In a court filing earlier this week, Mr Mueller asked the judge overseeing the case in the District of Columbia to revoke or revise an order releasing Mr Manafort ahead of trial due to the allegations of witness tampering. Mr Manafort’s lawyers had been given a deadline of Friday to respond to those charges.
Mr Mueller has accused Manafort of attempting to call, text and send encrypted messages in February to two people from "The Hapsburg Group," a political discussion group he allegedly worked with to promote the interests of Ukraine, in an effort to influence their testimony or conceal evidence in the case.
The special counsel’s office said the government had "developed substantial evidence showing that the Hapsburg group performed a variety of lobbying tasks in the United States," which included disseminating ghostwritten articles in the American media and arranging meetings with US officials and politicians.

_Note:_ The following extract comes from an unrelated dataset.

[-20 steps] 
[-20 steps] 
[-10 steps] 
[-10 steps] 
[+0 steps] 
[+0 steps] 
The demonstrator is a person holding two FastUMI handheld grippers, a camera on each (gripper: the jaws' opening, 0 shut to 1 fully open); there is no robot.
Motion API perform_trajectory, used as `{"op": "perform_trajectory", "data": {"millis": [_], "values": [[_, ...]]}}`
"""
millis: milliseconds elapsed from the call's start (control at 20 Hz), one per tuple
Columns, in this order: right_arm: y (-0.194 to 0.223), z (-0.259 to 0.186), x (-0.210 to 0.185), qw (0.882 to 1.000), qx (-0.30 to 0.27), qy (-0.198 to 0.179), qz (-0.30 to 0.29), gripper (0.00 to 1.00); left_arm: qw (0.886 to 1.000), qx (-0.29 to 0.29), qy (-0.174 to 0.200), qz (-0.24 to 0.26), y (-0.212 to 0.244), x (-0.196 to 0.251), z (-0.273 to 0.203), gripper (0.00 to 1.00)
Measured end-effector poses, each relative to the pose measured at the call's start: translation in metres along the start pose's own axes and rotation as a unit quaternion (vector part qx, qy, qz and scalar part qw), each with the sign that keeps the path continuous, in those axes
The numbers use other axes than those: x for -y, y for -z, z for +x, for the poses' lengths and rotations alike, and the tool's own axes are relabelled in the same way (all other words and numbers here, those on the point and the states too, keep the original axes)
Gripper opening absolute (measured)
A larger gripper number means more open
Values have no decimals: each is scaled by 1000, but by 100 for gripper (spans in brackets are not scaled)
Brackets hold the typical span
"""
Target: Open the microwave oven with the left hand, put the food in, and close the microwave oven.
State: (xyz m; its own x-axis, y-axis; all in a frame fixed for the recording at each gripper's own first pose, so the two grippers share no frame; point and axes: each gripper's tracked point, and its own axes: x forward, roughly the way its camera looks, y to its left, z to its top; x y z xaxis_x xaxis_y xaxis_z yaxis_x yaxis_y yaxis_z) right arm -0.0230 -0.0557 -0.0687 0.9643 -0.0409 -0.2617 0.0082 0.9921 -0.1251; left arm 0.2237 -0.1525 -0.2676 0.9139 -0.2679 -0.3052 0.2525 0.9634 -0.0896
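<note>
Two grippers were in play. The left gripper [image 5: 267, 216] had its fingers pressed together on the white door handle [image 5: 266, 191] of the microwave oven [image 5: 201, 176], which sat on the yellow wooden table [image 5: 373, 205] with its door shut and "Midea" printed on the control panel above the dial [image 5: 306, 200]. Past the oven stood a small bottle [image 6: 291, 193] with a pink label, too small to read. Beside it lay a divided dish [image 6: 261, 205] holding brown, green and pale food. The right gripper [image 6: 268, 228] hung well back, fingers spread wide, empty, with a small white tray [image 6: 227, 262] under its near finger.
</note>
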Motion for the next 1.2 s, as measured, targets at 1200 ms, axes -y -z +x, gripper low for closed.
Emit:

Two US intelligence officials on Friday said that Kilimnik, who was educated in part as a linguist and served in the Russian army as a translator, is believed to have at least informal ties to Russian intelligence.
They said Mr Kilimnik may have reported to Russian intelligence officers in Moscow or Kiev or both on his work at the International Republican Institute office in Moscow where he was employed for a decade to 2005 and later on his work for Mr Manafort in Ukraine.
In addition, one of the officials said, Mr Kilimnik’s reported trips to the US in May and August 2016 during Mr Trump’s campaign have "attracted attention" as to whether Mr Manafort and Mr Kilimnik tried to capitalise on Mr Manafort’s campaign role by offering Russian oligarch Oleg Deripaska private briefings.
Mr Deripaska has denied accepting the offer or receiving any such briefings.